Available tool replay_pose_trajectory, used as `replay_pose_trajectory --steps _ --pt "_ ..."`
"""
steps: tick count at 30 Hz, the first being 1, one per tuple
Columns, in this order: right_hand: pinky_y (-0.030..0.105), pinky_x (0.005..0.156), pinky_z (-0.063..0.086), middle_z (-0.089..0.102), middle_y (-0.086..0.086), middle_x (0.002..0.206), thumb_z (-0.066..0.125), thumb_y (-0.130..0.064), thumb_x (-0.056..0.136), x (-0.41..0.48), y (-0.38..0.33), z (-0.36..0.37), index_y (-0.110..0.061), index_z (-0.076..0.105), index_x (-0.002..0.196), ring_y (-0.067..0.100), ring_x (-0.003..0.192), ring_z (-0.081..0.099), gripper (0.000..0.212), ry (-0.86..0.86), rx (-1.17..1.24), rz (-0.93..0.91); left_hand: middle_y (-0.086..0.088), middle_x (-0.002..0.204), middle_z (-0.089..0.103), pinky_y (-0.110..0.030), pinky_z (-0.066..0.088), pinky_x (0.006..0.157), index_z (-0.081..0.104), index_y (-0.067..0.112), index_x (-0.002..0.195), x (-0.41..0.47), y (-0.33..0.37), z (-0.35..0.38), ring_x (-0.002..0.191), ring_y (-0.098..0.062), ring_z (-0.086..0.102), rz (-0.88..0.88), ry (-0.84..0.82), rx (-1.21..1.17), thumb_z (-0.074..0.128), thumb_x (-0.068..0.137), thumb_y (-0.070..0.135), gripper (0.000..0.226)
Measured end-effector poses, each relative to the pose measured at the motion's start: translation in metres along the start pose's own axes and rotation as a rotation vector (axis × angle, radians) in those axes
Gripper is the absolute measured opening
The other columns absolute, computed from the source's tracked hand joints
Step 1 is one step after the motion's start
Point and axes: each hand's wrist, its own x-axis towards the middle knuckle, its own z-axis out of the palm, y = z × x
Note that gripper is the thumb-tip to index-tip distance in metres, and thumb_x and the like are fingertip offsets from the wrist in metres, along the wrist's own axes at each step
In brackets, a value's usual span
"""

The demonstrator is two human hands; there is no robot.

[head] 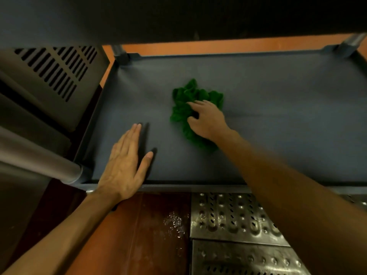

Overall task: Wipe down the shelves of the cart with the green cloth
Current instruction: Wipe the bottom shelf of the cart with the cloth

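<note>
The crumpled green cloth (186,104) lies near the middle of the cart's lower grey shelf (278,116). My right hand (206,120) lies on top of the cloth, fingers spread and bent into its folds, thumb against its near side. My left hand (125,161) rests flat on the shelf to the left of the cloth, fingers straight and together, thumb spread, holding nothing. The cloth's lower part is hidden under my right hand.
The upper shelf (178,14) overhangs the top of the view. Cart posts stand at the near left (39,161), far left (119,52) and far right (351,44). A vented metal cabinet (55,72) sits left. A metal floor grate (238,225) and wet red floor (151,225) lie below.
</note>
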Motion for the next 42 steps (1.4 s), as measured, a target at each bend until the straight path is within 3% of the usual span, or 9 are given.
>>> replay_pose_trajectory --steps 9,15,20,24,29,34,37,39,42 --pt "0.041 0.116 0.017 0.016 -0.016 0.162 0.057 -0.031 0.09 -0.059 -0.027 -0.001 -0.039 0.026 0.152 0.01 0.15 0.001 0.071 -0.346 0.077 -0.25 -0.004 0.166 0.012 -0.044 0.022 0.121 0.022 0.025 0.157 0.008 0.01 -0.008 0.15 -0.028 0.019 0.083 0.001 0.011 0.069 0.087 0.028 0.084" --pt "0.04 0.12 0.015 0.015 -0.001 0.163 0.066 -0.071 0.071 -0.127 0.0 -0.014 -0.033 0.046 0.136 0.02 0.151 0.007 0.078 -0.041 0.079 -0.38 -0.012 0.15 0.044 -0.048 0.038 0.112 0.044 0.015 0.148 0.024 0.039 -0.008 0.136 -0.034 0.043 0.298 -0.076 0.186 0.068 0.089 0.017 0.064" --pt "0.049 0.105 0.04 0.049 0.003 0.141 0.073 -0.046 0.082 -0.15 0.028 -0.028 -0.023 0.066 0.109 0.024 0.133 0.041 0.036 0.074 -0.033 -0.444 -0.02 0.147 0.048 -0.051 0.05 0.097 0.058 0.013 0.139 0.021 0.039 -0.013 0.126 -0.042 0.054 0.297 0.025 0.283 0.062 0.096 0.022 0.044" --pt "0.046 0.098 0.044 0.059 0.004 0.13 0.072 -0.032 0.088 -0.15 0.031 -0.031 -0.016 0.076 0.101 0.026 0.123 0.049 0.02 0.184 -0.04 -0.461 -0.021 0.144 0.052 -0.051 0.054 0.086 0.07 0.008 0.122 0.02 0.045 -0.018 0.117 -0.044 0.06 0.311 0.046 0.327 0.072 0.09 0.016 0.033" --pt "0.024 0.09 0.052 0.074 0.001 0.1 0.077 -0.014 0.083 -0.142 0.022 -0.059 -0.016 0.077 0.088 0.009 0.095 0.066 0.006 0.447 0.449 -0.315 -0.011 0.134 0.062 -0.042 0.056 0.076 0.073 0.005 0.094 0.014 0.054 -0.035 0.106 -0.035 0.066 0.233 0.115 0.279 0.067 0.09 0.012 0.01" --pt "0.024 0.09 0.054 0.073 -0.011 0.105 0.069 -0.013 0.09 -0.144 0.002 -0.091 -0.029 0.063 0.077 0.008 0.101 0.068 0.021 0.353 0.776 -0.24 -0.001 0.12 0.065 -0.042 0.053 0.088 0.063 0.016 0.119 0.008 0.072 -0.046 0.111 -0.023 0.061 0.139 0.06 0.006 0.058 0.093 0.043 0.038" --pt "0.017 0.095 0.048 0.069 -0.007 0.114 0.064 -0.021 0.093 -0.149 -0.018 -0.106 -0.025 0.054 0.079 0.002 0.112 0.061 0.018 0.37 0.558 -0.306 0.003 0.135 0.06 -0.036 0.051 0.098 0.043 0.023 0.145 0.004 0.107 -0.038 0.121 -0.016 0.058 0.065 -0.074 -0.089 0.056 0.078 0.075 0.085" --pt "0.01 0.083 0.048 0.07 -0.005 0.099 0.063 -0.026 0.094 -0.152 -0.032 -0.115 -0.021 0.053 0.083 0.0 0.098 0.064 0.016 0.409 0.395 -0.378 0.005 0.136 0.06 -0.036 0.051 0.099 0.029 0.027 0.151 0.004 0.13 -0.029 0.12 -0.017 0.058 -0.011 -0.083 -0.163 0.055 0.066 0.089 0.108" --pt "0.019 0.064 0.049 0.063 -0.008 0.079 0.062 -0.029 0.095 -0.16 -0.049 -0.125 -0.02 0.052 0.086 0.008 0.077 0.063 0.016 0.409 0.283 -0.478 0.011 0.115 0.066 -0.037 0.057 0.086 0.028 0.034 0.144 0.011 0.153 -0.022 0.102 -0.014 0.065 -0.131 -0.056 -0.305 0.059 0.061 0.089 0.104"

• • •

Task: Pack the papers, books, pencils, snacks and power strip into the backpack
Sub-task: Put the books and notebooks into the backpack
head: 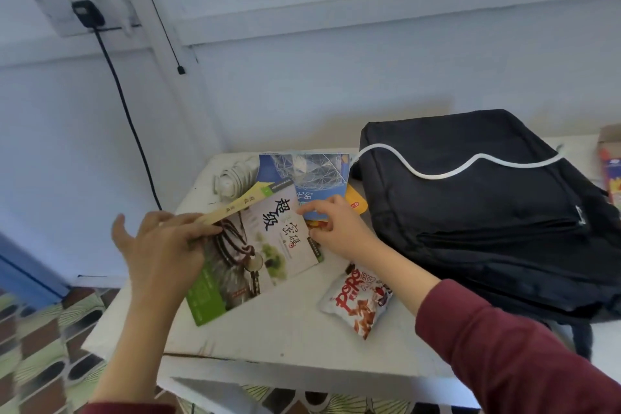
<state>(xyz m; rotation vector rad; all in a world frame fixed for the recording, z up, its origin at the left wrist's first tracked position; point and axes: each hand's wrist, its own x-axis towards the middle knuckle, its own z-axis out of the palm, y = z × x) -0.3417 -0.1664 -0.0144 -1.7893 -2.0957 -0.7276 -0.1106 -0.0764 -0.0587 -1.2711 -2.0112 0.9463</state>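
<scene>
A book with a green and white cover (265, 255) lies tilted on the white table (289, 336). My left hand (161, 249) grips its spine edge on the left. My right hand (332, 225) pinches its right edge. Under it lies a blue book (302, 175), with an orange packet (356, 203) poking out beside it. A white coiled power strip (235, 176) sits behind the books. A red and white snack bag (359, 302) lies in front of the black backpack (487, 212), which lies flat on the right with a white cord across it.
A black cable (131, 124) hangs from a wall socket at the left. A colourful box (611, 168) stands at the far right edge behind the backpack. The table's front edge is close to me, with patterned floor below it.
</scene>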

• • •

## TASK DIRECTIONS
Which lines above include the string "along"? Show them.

## ANSWER BELOW
Measured end-effector poses, each relative to the pose measured at the motion's start: translation in metres along the start pose's own axes and rotation as a rotation vector (axis × angle, radians) in those axes
Note that gripper is the thumb-tip to index-tip distance in metres, and thumb_x and the like are fingertip offsets from the wrist in metres, along the wrist's own axes at each step

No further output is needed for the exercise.